The expected copy holds every entry exactly and none of the pictures.

#### Records from a data source:

• • • •

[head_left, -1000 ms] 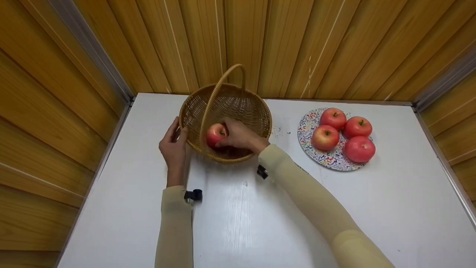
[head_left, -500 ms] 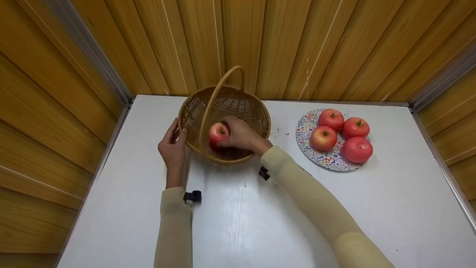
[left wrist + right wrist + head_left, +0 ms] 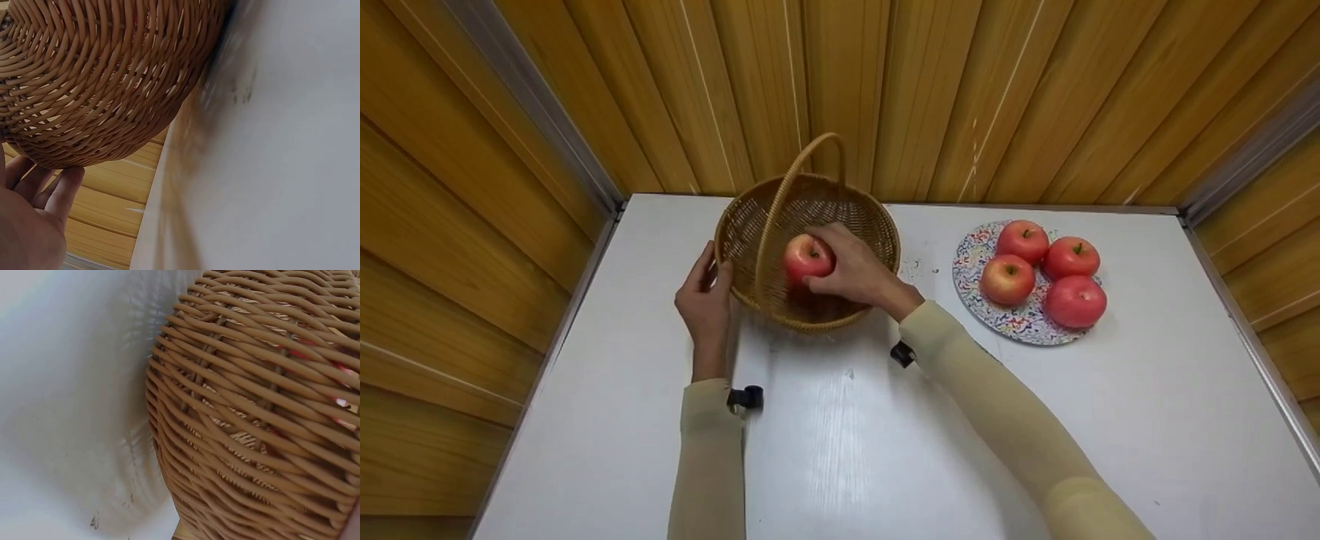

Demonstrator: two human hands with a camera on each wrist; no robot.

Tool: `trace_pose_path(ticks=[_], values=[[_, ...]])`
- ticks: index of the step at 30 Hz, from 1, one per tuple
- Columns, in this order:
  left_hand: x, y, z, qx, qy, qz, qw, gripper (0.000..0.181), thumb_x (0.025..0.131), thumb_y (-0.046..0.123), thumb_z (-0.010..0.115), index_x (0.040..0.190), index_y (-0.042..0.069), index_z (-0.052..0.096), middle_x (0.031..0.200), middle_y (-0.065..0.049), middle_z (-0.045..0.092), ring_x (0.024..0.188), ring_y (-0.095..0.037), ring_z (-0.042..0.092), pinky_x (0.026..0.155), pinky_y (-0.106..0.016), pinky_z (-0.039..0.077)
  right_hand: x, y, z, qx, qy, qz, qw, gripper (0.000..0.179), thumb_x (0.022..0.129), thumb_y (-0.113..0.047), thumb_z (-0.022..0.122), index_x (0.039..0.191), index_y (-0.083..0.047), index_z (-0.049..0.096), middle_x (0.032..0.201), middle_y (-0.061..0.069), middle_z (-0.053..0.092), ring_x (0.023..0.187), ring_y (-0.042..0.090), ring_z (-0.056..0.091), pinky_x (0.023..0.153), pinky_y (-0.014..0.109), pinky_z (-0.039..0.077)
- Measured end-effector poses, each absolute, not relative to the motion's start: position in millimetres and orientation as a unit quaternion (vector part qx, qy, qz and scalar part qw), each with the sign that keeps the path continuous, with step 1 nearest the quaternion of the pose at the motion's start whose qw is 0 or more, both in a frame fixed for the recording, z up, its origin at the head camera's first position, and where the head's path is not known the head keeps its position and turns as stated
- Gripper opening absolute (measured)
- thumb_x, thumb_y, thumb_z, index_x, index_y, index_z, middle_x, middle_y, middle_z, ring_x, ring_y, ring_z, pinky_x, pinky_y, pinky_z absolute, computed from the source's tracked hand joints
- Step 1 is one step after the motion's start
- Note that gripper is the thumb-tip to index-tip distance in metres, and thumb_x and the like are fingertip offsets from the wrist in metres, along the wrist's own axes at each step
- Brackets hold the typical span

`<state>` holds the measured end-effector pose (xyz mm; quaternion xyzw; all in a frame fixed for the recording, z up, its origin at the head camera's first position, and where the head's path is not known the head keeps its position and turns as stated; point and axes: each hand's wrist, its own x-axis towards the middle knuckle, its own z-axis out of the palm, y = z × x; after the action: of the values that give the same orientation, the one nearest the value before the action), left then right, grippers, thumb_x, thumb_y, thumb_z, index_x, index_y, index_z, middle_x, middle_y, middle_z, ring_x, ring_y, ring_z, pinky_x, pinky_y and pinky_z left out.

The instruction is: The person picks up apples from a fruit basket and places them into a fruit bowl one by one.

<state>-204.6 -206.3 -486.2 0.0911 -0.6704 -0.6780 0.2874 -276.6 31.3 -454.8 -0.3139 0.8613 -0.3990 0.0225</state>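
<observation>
A round wicker basket (image 3: 877, 217) with a tall arched handle (image 3: 774, 217) stands towards the back of the white table. My left hand (image 3: 706, 304) holds it at its left side, thumb at the rim and fingers against the outside; the left wrist view has the fingertips (image 3: 72, 173) at the woven wall. My right hand (image 3: 855, 268) reaches over the near right rim and grips a red apple (image 3: 804, 259) inside the basket, its stem upward. Darker red shows just below this apple. In the right wrist view the weave hides most of the red inside.
To the right lies a round speckled plate (image 3: 975, 251) bearing several red apples (image 3: 1075, 301). A wood-panelled wall (image 3: 930, 97) rises right behind the basket and the table's back edge. Side panels flank the white table (image 3: 810, 450).
The apple in my right hand has shifted up and slightly right within the basket, away from the handle's near end. My left hand has kept its place on the basket.
</observation>
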Motion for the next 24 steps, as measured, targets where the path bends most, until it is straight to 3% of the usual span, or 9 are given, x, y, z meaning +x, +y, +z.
trace_pose_path(ticks=[5, 13, 24], values=[[-203.4, -206.7, -486.0, 0.086, -0.677, -0.668, 0.296, 0.04, 0.101, 0.0, 0.068, 0.141, -0.001, 0.066, 0.142, -0.018, 0.065, 0.127, -0.035, 0.065, 0.106, -0.041, 0.054, -271.6, 37.2, -451.9, -0.308, 0.857, -0.412, 0.011, 0.077, 0.085, -0.029, 0.086, 0.151, -0.002, 0.056, 0.137, 0.01, 0.059, 0.119, 0.022, 0.059, 0.099, 0.036, 0.052], [-203.8, -208.2, -489.3, 0.101, -0.68, -0.667, 0.287, 0.041, 0.102, 0.001, 0.068, 0.142, -0.004, 0.064, 0.143, -0.018, 0.064, 0.127, -0.038, 0.065, 0.1, -0.029, 0.056, -263.3, 46.6, -450.6, -0.307, 0.842, -0.443, -0.028, 0.077, 0.086, -0.029, 0.087, 0.152, -0.004, 0.056, 0.141, 0.012, 0.057, 0.125, 0.022, 0.057, 0.105, 0.036, 0.051], [-207.7, -210.7, -494.4, 0.11, -0.673, -0.675, 0.282, 0.042, 0.102, 0.002, 0.069, 0.143, -0.002, 0.064, 0.144, -0.018, 0.064, 0.125, -0.037, 0.066, 0.097, -0.028, 0.058, -253.0, 64.7, -443.3, -0.297, 0.811, -0.499, -0.067, 0.076, 0.085, -0.02, 0.091, 0.146, 0.002, 0.052, 0.14, 0.016, 0.058, 0.125, 0.023, 0.058, 0.105, 0.036, 0.053]])
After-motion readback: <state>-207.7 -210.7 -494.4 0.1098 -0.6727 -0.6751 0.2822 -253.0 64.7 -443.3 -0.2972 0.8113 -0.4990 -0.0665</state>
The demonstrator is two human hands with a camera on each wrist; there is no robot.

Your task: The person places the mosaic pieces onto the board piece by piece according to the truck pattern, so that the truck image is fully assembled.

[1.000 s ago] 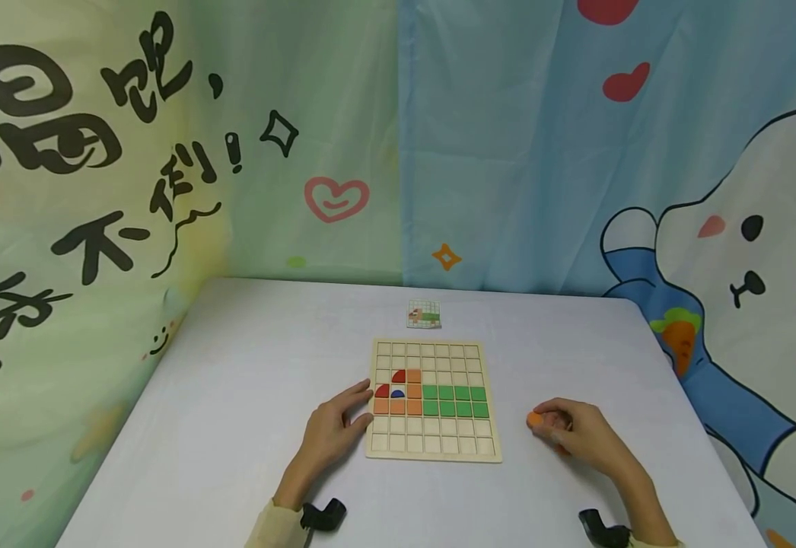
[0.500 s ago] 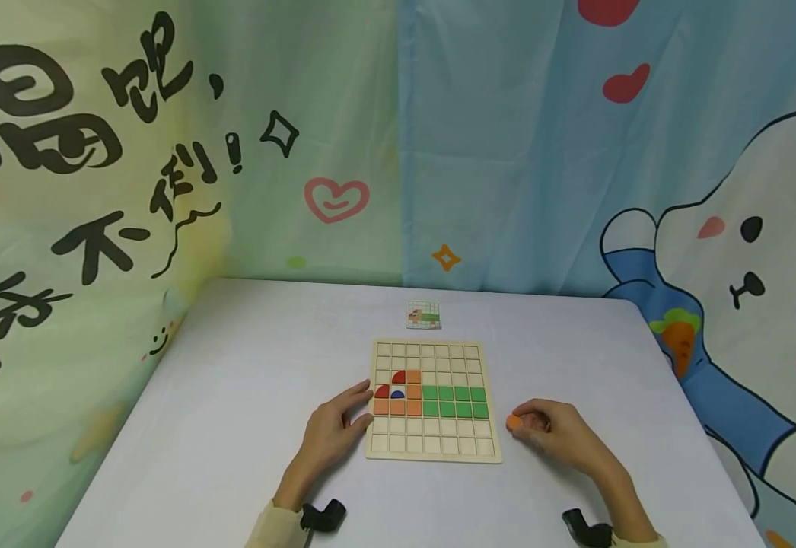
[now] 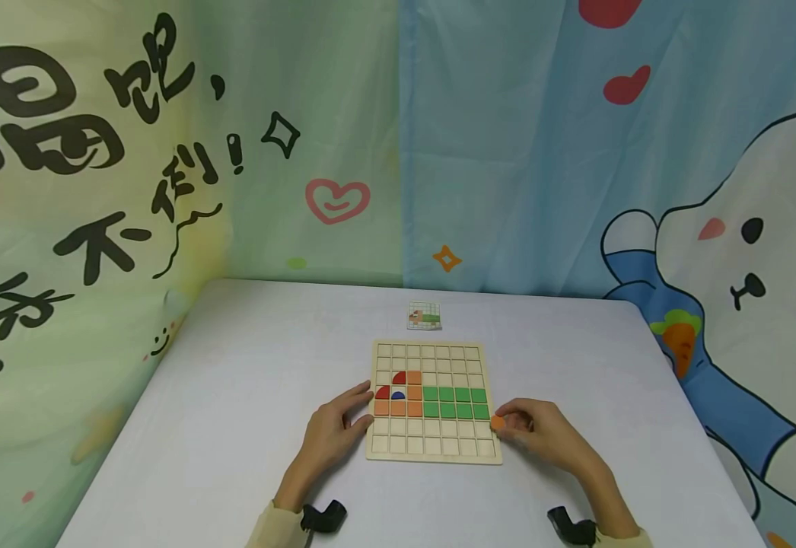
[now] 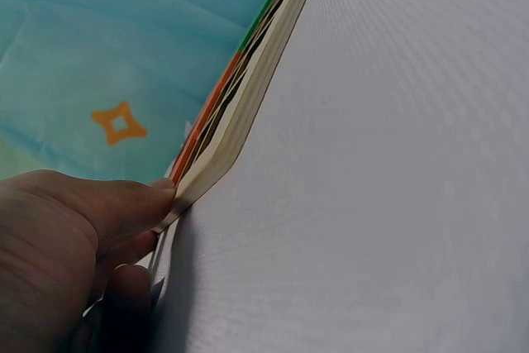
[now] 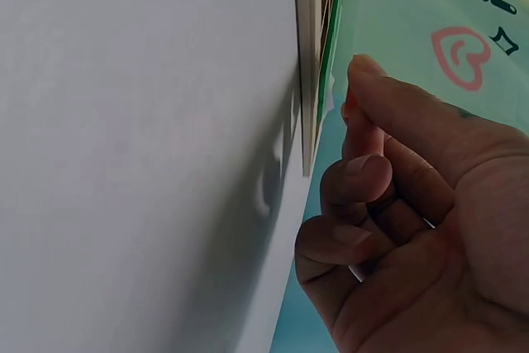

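Observation:
A wooden grid board [image 3: 432, 449] lies on the white table, with red, orange, green and blue-and-white tiles set in part of its squares. My left hand [image 3: 335, 426] rests at the board's left edge, thumb and forefinger touching it apart from each other. In the left wrist view the thumb [image 4: 132, 204] lies against the board's rim. My right hand [image 3: 542, 430] pinches a small orange tile [image 3: 497, 422] between thumb and forefinger, over the board's right edge. In the right wrist view the fingers mostly hide this tile, and the other fingers curl in.
A small picture card [image 3: 424, 315] with a coloured grid pattern lies behind the board. White cloth covers the table [image 3: 268, 342]. A printed curtain [image 3: 494, 152] hangs behind the table. Black wrist mounts [image 3: 324, 517] sit at both wrists.
My right hand has moved left with the orange tile, from the table right of the board to the board's right edge. The left hand has stayed in place.

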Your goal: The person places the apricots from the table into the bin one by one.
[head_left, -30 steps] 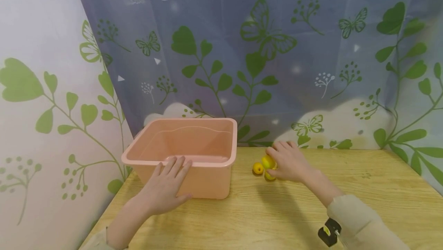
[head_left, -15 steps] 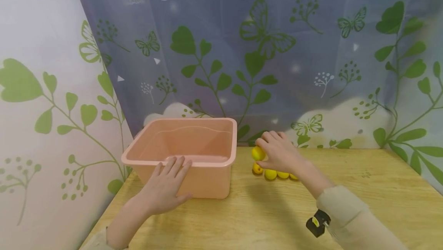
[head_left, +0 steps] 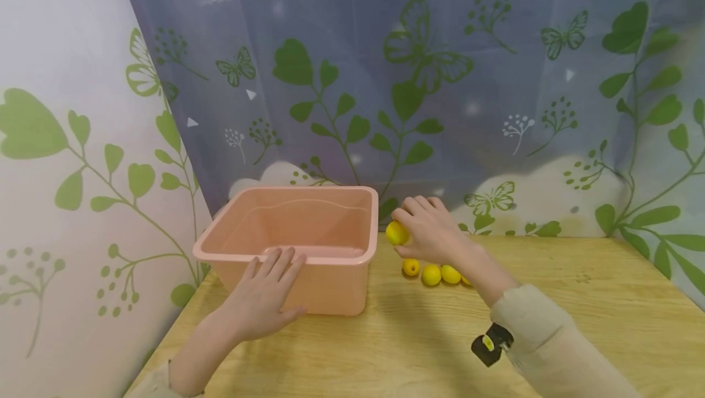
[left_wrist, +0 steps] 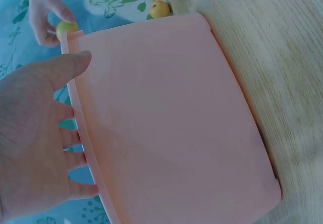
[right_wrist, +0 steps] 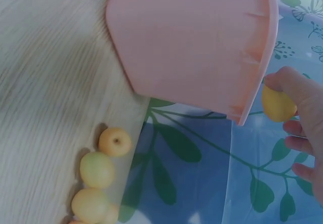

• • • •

#### Exercise response:
[head_left, -1000 ms] 
[head_left, -500 ms] 
[left wrist + right wrist + head_left, +0 ms] 

Demonstrator: two human hands with a camera on each wrist; no robot.

Tool: `trace_pose_path(ticks=[_], values=[[_, ...]])`
- ticks: index of the step at 30 Hz, from 1, one per tuple
- Columns, in this order:
  left_hand: x, y, z, qx, qy, qz, qw, gripper (0.000..0.181), thumb_x (0.025..0.131), thumb_y (-0.046..0.123), thumb_z (-0.010..0.115), index_x (0.040..0.190), index_y (-0.042..0.069), index_z (-0.052..0.096), middle_x (0.031..0.200), middle_y (-0.065..0.049), middle_z (-0.045..0.092), ring_x (0.024..0.188), ring_y (-0.095..0.037), ring_z (-0.042..0.092), pinky_x (0.026..0.155), pinky_y (-0.106..0.016), pinky_z (-0.039..0.077)
  right_hand: x, y, z, qx, qy, qz, qw, gripper (0.000..0.179), thumb_x (0.022..0.129), thumb_y (-0.113..0.047), thumb_z (-0.022..0.122), index_x (0.039..0.191), index_y (-0.083..0.047), index_z (-0.049..0.096), middle_x (0.032..0.201), middle_y (-0.061..0.069), middle_z (-0.053..0.092), ring_x (0.023..0.187), ring_y (-0.042..0.090), ring_z (-0.056..0.091), pinky_x (0.023..0.153), pinky_y (-0.014..0.109), pinky_z (-0.039..0.077)
- Measured end-effector poses, each absolute, not relative to the motion's start: position in millimetres and orientation as a unit quaternion (vector part qx, qy, qz and scalar part qw), each with the sign that keeps the path continuous, with step 1 nearest the quaternion of the pose at the motion's start whose qw is 0 or more, both in a frame fixed for the recording, z up, its origin at the head camera's first position, and where the head's path is not known the head keeps its position and turns as stated
- Gripper opening absolute (measured)
- thumb_x, thumb_y, thumb_z, index_x, index_y, index_z, middle_x, middle_y, middle_z, ring_x, ring_y, ring_z, pinky_x, pinky_y, pinky_z absolute, computed from the source's tracked hand joints
- Step 1 is one step after the motion's start
- Note that gripper is the thumb-tip to index-tip distance in metres, and thumb_x and the like are fingertip offsets from the wrist in metres, along the wrist's own axes at each step
- Brackets hold the typical span

`<state>` holds the measured end-effector pose (xyz mm; quaternion xyzw; all in a frame fixed for the recording, z up, its origin at the head camera's first position, and where the head's path is not known the head keeps its position and turns as stated; point and axes: each hand's wrist, its own x-axis towards the middle knuckle, its own z-axis out of the palm, y = z × x; after the action: of the values that give the same orientation, the one nearest the value before the action), left then right, grippers, thumb_x, thumb_y, thumb_z, index_x, index_y, index_z, middle_x, middle_y, middle_z, ring_x, ring_y, ring_z, pinky_x, pinky_y and pinky_z left out.

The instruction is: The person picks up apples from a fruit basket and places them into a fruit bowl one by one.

<state>-204.6 -206.3 -486.2 0.0911 -0.6704 -0.6780 0.2874 -276.6 31.3 -454.8 -0.3139 0.8613 -0.3990 0.0225</state>
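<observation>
A round wicker basket (image 3: 877, 217) with a tall arched handle (image 3: 774, 217) stands towards the back of the white table. My left hand (image 3: 706, 304) holds it at its left side, thumb at the rim and fingers against the outside; the left wrist view has the fingertips (image 3: 72, 173) at the woven wall. My right hand (image 3: 855, 268) reaches over the near right rim and grips a red apple (image 3: 804, 259) inside the basket, its stem upward. Darker red shows just below this apple. In the right wrist view the weave hides most of the red inside.
To the right lies a round speckled plate (image 3: 975, 251) bearing several red apples (image 3: 1075, 301). A wood-panelled wall (image 3: 930, 97) rises right behind the basket and the table's back edge. Side panels flank the white table (image 3: 810, 450).
The apple in my right hand has shifted up and slightly right within the basket, away from the handle's near end. My left hand has kept its place on the basket.
</observation>
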Motion for the next 24 steps, as measured, targets where the path bends most, until it is straight to 3% of the usual span, or 9 are given, x, y, z meaning +x, +y, +z.
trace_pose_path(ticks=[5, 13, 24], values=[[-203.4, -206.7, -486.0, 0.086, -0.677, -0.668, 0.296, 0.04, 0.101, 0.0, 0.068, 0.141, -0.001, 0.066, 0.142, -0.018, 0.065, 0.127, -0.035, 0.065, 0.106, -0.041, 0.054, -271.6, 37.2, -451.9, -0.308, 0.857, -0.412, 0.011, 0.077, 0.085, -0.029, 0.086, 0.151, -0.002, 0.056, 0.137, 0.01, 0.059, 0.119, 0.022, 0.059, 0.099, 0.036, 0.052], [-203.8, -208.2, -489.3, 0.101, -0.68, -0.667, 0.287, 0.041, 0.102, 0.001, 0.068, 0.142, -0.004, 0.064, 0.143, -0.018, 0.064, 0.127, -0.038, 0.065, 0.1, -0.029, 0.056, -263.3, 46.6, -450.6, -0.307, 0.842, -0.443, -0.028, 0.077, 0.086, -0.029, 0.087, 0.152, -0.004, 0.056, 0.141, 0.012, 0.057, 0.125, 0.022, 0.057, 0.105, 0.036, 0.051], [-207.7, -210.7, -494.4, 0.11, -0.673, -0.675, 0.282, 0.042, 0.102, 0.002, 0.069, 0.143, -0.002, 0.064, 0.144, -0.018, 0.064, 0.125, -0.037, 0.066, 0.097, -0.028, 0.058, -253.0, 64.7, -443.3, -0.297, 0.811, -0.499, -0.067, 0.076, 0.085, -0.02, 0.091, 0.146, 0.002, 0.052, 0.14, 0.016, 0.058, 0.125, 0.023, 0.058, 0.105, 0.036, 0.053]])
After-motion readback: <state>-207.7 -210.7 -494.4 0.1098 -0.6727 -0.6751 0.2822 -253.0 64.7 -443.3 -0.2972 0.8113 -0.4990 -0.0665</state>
The demonstrator is two human hands with a camera on each wrist; there is no robot.

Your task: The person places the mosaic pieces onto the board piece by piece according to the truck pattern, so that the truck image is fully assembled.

[1.000 s ago] 
[0.500 s ago] 
[now] 
[now] 
[now] 

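Observation:
A wooden grid board [image 3: 432, 449] lies on the white table, with red, orange, green and blue-and-white tiles set in part of its squares. My left hand [image 3: 335, 426] rests at the board's left edge, thumb and forefinger touching it apart from each other. In the left wrist view the thumb [image 4: 132, 204] lies against the board's rim. My right hand [image 3: 542, 430] pinches a small orange tile [image 3: 497, 422] between thumb and forefinger, over the board's right edge. In the right wrist view the fingers mostly hide this tile, and the other fingers curl in.
A small picture card [image 3: 424, 315] with a coloured grid pattern lies behind the board. White cloth covers the table [image 3: 268, 342]. A printed curtain [image 3: 494, 152] hangs behind the table. Black wrist mounts [image 3: 324, 517] sit at both wrists.
My right hand has moved left with the orange tile, from the table right of the board to the board's right edge. The left hand has stayed in place.
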
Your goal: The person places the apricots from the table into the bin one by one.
[head_left, -30 steps] 
[head_left, -15 steps] 
[head_left, +0 steps] 
[left_wrist, +0 steps] 
[right_wrist, +0 steps] 

The output requires no additions.